Dizer isto de um homem que, ainda há pouco tempo, elogiava os ataques terroristas que provocaram centenas de mortos em Paris é de uma gravidade enorme e mostra bem a falta de firmeza e de honestidade intelectual de Marcelo.

Ver um presidente da república tecer tais elogios a um pequeno homem que dedicou uma vida inteira a prometer "morte aos traidores", "morte à burguesia", "classe contra classe", "viva a ditadura do proletariado" e, simultaneamente, avisava que a revolução não seria um convite para jantar mas sim uma convocatória para estar presente na morgue, mostra bem o tipo de homem e político que ocupa a mais alta magistratura do país.

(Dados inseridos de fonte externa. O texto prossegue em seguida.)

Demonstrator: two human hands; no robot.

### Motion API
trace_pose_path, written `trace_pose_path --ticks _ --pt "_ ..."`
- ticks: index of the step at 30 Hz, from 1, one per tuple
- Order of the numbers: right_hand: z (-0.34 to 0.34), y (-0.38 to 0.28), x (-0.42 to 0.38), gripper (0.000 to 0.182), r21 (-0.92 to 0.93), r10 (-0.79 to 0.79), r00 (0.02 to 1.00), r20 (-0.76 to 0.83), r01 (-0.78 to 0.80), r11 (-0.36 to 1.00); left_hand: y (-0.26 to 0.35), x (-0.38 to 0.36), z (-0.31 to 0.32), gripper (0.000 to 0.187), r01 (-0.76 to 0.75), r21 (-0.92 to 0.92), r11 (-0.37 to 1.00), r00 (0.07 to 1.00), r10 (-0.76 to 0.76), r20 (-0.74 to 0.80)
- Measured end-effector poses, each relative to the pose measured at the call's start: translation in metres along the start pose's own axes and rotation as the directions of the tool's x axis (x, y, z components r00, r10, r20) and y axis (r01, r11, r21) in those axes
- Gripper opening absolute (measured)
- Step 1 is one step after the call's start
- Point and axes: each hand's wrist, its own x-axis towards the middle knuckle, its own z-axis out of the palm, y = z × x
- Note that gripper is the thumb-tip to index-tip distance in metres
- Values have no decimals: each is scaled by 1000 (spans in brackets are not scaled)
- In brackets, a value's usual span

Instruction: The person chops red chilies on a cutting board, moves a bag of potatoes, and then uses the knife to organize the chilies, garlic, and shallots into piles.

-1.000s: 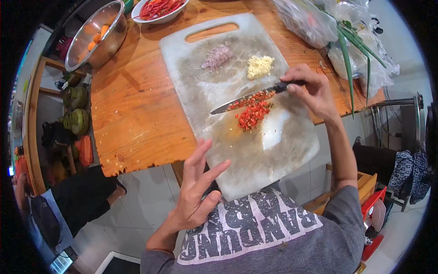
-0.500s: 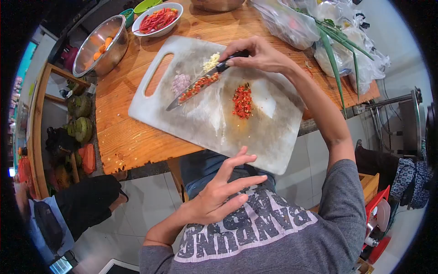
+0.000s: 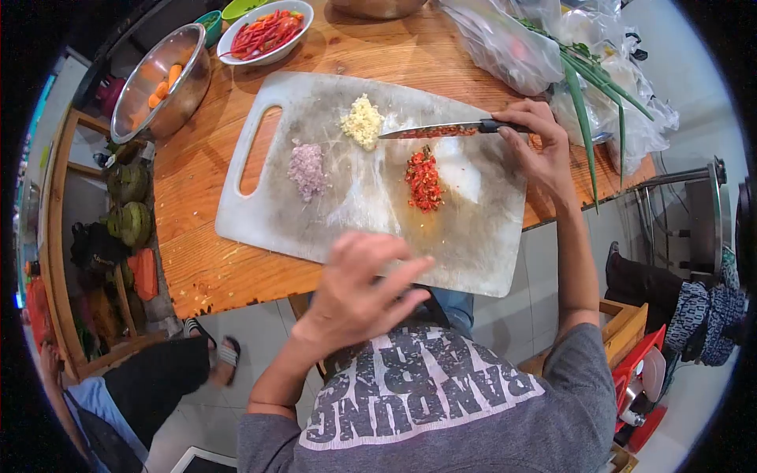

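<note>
My right hand (image 3: pixel 544 146) is closed around the black handle of a kitchen knife (image 3: pixel 434 132). The blade lies level above the white cutting board (image 3: pixel 276 229), pointing left, with red chili bits stuck along it. Below the blade sits a pile of chopped red chili (image 3: pixel 424 181). Minced garlic (image 3: pixel 362 122) is heaped by the knife tip, and chopped shallot (image 3: pixel 307 169) lies farther left. My left hand (image 3: pixel 359 288), slightly blurred, hovers over the board's near edge, fingers apart and holding nothing.
A white bowl of red chilies (image 3: pixel 266 33) and a metal bowl with orange pieces (image 3: pixel 162 83) stand at the back left of the wooden table (image 3: pixel 197 173). Plastic bags (image 3: pixel 505 47) and green scallions (image 3: pixel 583 118) lie at the back right. Another person (image 3: pixel 150 386) is at lower left.
My right hand has carried the knife rightward, away from above the shallot, and the blade has turned nearly level. My left hand has moved slightly up and left, towards the board's near edge.
</note>
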Motion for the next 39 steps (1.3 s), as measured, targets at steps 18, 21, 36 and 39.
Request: trace_pose_path --ticks 18,21,36,39 --pt "-4 -12 -3 28 -208 -170 985 -4 165 964 -114 3 -109 52 437 353 827 896 -436 -87" --pt "-5 -15 7 31 -238 -218 975 29 219 946 -119 0 -101 48 449 334 829 894 -423 -152" --pt "-15 -24 25 36 -313 -295 946 134 323 893 -124 -10 -95 41 480 246 842 876 -449 -175" --pt "-19 -26 25 36 -310 -303 941 151 336 889 -124 -10 -94 41 481 248 841 876 -450 -173"
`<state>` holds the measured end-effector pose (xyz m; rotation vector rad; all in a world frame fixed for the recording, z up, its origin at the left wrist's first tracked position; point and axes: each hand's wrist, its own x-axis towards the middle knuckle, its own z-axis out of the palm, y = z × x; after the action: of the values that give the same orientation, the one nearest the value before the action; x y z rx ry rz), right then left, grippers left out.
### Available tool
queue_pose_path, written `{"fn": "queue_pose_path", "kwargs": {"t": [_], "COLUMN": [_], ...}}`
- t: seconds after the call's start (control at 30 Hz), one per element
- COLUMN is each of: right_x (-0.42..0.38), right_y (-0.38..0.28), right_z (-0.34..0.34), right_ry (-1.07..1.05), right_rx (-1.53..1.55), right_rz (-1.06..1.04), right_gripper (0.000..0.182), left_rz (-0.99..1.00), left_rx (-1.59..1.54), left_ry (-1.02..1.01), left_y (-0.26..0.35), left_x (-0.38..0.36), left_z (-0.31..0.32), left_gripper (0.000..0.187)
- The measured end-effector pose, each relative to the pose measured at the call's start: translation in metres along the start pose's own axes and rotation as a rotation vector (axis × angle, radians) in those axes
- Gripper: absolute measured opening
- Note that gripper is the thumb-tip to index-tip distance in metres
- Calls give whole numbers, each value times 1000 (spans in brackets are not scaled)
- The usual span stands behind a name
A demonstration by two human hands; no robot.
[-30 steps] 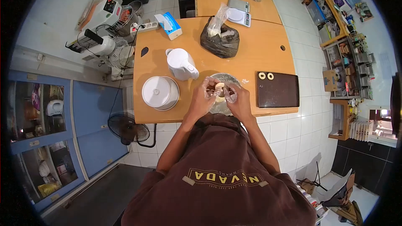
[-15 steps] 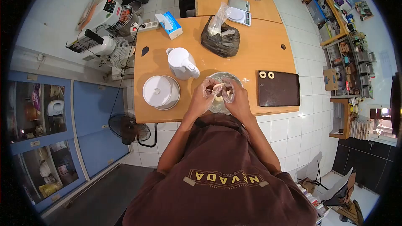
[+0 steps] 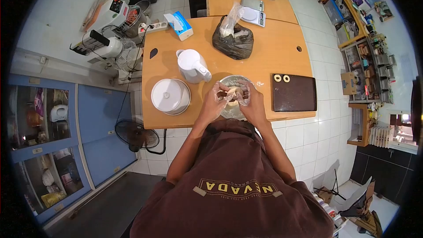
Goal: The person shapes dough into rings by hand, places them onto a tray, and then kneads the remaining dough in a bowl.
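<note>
1. Both hands of mine come together over the metal bowl (image 3: 228,113), left hand (image 3: 216,98) and right hand (image 3: 251,100) pinching one dough piece (image 3: 232,91) between them.
2. Fingers in crinkled clear plastic hide much of that piece; I cannot make out its full shape, nor all the bowl holds.
3. What shows is pale cream.
4. Right of my hands, two dough rings (image 3: 286,78) lie on the dark tray (image 3: 294,94).

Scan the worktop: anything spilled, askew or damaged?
White smudges on the tabletop, between the bowl and the dark tray. Probably stray flour or dough residue, odd because it's outside both. Nothing else stands out as tipped or broken.
</note>
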<state>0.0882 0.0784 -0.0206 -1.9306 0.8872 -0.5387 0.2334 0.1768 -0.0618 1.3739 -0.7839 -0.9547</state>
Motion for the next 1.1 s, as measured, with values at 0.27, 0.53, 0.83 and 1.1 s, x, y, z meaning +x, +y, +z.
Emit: {"fn": "queue_pose_path", "kwargs": {"t": [0.27,0.53,0.83,1.1], "right_x": [-1,0,1,2], "right_y": [-2,-4,7,-7], "right_z": [1,-1,0,-6], "right_ry": [72,-8,-6,29], "right_rx": [-127,-143,-91,-192], "right_rz": [-146,-33,-53,-180], "right_gripper": [44,41,34,29], "left_rz": [-68,-96,-128,-151], "left_rx": [56,-116,-176,-80], "left_ry": [-154,-154,-129,-108], "left_y": [-7,-10,3,-4], "left_x": [0,1,0,4], "left_z": [-1,1,-1,3], "left_gripper": [25,19,20,20]}}
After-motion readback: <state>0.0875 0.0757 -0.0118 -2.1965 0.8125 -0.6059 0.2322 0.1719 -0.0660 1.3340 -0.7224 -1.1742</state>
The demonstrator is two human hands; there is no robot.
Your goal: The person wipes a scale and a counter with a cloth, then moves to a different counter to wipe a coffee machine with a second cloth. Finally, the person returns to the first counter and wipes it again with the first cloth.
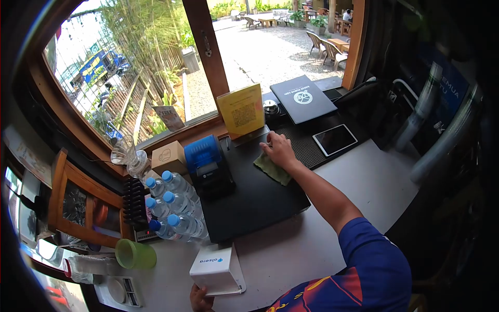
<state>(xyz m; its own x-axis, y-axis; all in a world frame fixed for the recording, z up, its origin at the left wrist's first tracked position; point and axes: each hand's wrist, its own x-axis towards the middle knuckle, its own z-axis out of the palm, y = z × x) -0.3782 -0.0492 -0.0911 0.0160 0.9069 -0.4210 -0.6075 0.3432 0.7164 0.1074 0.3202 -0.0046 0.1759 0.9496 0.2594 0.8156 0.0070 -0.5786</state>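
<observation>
My right hand (280, 150) presses a green cloth (273, 169) onto the flat top of a black cash-drawer-like box (254, 203), its fingers curled over the cloth. At the bottom, my left hand (200, 299) grips the near edge of a white wedge-shaped stand (213, 262) marked "olsera"; part of that hand is cut off by the frame. Just beyond my right fingers stands a yellow QR-code sign (241, 113). A blue and black receipt printer (209, 165) sits on the black box's left side.
Several water bottles (179, 203) stand left of the black box, near a cardboard box (169, 157) and a green cup (135, 254). A white tablet (335, 140) and a black menu board (303, 99) lie to the right. Wooden window frames (205, 47) border the counter's far side.
</observation>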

sexta-feira, 22 de fevereiro de 2019

Tropa de Maduro atira a matar na fronteira com o Brasil

O ditador Maduro segue o caminho da Coreia do Norte: enquanto o povo morre sem cuidados médicos nem comida, o ditador fecha fronteiras e coloca o exército a disparar sobre a população que procura alcançar a ajuda humanitária. Incidentes na fronteira com o Brasil fizeram dois mortos e vários feridos. Face a isto,  os comunistas do BE e do PCP ou silenciam ou atiram as culpas para a oposição democrática.

Matar o povo à fome, à doença e ao tiro é um cenário habitual em todas as experiências comunistas. Foi assim com a RDA e o Muro, é assim na Coreia do Norte e em Cuba.

Os comunistas do BE e do PCP colocam a ideologia acima do bem estar do povo porque  são movidos por uma ética que se explica numa simples frase: os fins justificam os meios.

Julgando-se os portadores e intérpretes do futuro, os comunistas não olham a meios para atingir os fins e, por mais que a realidade e a História os desmintam, sentem-se confortáveis com a miséria, a doença e as chacinas generalizadas, provocadas pelas políticas deles, porque umas e outras são o preço a pagar para atingir a sociedade comunista. O discurso, a ética e a prática dos comunistas são cruéis e desumanas e essa crueldade faz parte da sua natureza. Os comunistas são cruéis e desumanos porque essa é a natureza do ser comunista.